Study Guide

Overview: what is ethics

  • If we look in an old dictionary we find the following definition:
"the science of human duty; the body of rules of duty drawn from this science; a particular system of principles and rules concertning duty, whether true or false; rules of practice in respect to a single class of human actions; as, political or social ethics; medical ethics É" and today computer ethics. Ethics is the reasoning that we do in order to make decisions that will not violate our conscience. As the Greeks would say, "to keep one's soul pure".
  • Computer ethics tries to clarify and provide solutions to the issues that are raised by computers in areas such as privacy, personal property, damage to others' property, safety, and so forth. Computer ethics falls in the area of normative ethics, that is the quest for the practical truth of how one's choices and actions will be good and worthwhile. 

Various ethical theories

  • Throughout history many ethical theories have developed. Each individual must choose one, or a combination of them. 
  • The are two basic approaches to ethics: 
    • Teleological theories which consider the consequences of an action as a measure of an action's good. 
    • Deontological theories which put the rightness of an action above its "goodness." 
  • Teleological: Utilitarianism, first advocated by Jeremy Bentham and John Stuart Mill 
    • Utilitarianism claims that the good is that which provides the greatest happiness for the greatest number. This theory advocated that one's acts should maximize the amount of good and happiness for everyone affected by the actions. One's decision should be based on the consequences that can be deduced before the action has taken place. Please note that utilitarianism stresses that one should think about everyone and not just the one(s) making the decision. As an example our decision to cut down forests should also include in the analysis how that will affect our grandchildren. 
  • Deontological: duty-based ethics -- developed by Immanuel Kant.
    • This theory stresses that fidelity to principle and duty are the most important. The consequences of an action, according to Kant do not matter. What matters is that the act itself is right, that one does one's duty. One's actions should be ruled by the following imperative " I should never act except in such a way that I can also will that my maxim should become a universal law." That is, if one believes that everyone should act this way and if everyone acting this does not logically lead to a contradiction, the action is valid. Spinello gives a good example: The rule, " It is permissible for everyone to break promises when it is in their best interest to do so," cannot be a valid ethical rule since it leads to a contradiction. That is, if everyone broke promises, the whole notion of promises would collapse. 

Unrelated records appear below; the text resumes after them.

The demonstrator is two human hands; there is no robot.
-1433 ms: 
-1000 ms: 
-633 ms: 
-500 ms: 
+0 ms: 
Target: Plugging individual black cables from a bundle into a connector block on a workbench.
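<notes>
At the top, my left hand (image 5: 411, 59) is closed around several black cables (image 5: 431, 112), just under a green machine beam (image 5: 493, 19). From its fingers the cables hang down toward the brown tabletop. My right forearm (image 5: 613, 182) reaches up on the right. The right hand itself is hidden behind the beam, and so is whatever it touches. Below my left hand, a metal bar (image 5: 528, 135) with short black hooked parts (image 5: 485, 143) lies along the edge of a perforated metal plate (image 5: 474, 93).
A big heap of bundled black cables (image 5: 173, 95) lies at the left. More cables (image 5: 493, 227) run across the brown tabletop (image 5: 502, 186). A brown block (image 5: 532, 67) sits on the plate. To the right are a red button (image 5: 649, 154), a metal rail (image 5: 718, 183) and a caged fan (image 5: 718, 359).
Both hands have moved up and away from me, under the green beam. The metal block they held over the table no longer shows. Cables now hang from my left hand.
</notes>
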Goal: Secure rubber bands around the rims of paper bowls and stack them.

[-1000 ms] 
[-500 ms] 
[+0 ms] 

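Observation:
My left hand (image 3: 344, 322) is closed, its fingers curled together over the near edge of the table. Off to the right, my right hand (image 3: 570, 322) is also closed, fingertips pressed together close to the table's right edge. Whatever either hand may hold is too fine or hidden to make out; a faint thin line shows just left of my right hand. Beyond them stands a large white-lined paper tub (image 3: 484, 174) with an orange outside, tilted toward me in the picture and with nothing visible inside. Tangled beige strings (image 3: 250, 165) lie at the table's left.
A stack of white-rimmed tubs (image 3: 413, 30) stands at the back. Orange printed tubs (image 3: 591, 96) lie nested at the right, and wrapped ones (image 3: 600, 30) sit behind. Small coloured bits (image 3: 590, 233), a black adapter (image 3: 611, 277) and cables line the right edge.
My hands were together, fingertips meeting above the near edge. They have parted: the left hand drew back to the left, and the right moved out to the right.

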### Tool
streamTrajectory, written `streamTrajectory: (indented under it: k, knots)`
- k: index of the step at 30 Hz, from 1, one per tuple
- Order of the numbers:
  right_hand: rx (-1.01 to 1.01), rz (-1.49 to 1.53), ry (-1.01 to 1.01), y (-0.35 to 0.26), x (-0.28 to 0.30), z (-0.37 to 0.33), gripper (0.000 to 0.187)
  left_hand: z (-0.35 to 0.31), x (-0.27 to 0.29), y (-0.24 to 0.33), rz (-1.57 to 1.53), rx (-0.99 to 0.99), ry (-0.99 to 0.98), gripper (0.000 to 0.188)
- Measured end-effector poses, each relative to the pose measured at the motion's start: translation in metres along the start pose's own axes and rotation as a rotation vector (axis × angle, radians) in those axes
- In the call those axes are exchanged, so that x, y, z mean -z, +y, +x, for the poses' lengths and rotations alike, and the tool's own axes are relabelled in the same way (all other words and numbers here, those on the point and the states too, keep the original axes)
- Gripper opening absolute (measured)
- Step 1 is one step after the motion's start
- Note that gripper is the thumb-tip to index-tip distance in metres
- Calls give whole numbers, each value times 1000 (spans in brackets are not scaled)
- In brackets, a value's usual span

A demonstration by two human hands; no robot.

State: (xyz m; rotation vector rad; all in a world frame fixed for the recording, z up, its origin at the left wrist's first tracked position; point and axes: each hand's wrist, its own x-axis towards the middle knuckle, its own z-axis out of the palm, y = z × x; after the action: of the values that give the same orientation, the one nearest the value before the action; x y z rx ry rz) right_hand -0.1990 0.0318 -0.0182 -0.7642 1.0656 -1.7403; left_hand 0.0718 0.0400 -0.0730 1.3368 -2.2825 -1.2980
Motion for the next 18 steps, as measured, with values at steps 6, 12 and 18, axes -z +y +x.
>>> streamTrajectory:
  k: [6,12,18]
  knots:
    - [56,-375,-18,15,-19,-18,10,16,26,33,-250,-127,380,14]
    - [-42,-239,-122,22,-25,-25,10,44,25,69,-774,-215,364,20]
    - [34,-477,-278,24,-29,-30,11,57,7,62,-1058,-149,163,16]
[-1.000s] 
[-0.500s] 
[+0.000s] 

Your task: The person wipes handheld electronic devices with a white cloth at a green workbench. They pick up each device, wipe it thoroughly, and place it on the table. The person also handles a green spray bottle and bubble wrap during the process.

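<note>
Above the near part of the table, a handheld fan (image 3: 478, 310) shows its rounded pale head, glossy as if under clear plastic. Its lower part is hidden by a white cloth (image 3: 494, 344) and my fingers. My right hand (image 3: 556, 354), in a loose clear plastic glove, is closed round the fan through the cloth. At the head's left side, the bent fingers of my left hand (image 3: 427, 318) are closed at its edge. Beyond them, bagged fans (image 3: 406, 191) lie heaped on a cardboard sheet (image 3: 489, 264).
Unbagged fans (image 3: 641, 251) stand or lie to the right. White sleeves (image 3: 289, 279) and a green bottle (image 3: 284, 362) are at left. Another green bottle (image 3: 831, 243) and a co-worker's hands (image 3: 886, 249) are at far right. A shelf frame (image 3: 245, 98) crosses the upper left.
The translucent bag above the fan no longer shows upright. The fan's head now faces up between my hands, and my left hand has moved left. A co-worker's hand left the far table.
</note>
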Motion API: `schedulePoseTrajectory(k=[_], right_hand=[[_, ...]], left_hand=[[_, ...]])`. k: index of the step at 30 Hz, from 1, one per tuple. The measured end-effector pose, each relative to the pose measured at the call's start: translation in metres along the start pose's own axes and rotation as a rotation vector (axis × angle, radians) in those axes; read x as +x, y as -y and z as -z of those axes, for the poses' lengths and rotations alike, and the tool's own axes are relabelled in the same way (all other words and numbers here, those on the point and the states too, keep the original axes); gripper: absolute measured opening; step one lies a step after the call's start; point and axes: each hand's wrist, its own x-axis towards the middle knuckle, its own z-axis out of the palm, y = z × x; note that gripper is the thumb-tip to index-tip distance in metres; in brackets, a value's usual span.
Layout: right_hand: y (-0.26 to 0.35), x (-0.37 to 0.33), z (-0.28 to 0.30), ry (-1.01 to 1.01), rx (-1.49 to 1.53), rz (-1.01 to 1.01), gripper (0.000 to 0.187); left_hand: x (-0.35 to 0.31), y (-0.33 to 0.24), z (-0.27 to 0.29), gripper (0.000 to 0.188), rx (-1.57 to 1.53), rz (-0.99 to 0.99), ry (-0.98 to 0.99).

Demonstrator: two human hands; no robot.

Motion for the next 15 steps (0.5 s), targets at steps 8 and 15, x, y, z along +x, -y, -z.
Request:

      Another philosopher, W.D. Ross built upon Kant's theory and listed a few basic duties. One should:

      1. Tell the truth. 
      2. Right the wrongs that one has done to others. 
      3. Act justly. 
      4. Help other in respect to virtue, intelligence, and happiness. 
      5. Improve oneself with respect to virtue and intelligence. 
      6. Give thanks. 
      7. Avoid injury to others. 

      According to Ross when two of these conflict one should act according to the more stringent of the above.

  • Deontological: Rights-based ethics -- based on the tradition of Locke and Hobbes. 
    • This theory is based on upholding an individual's human or legal rights, such as the rights to privacy and ownership of property. 

      In the philosophical arena, rights are split up into positive and negative rights. Negative rights refer to freedom from outside interference in certain activities which are defined by the social norm of the moment. Such rights are freedom of speech, the right to liberty and privacy.

      Positive rights "are those that give one what is needed to freely pursue his or her interests. " Such rights are right to health care, education and other similar things. Spinello notes that "In American society there has been far more emphasis on negative rights then on positive rights"

      Contractarianism is a rights-based approach to morality and ethics. According to this approach, morality is based on the social contact between government and its citizens. This contract provides certain inalienable rights such as life, liberty and property. Contractarianism stresses that a system must be fair and accord all its participants due respect.

Some steps for ethical analysis Spinello

  1. Identify and formulate the basic issues in each case. 
  2. Consider your first impressions or reactions to these issues. In other words, what does your moral intuition say about the action or policy under consideration. Is it right or wrong? 
  3. Are there any normative principles relevant? If so, what impact do they have on resolving the ethical problem(s)? 
  4. Consider the issues also from the viewpoint of one or more of the ethical theories and pose some of the questions raised above. 
  5. Do the normative principles and the ethiccal theories point to one decision or course of action or do they bring you to the different conclusions? If so, which avenue of reasoning should take precedence? 
  6. What is the normative conclusion about the case, that is, what should be the organizational or individuals course of action? 
  7. Finally what are the public policy implications of this case and your normative conclusion? Should the recommended behavior be prescribed through legislation or regulations?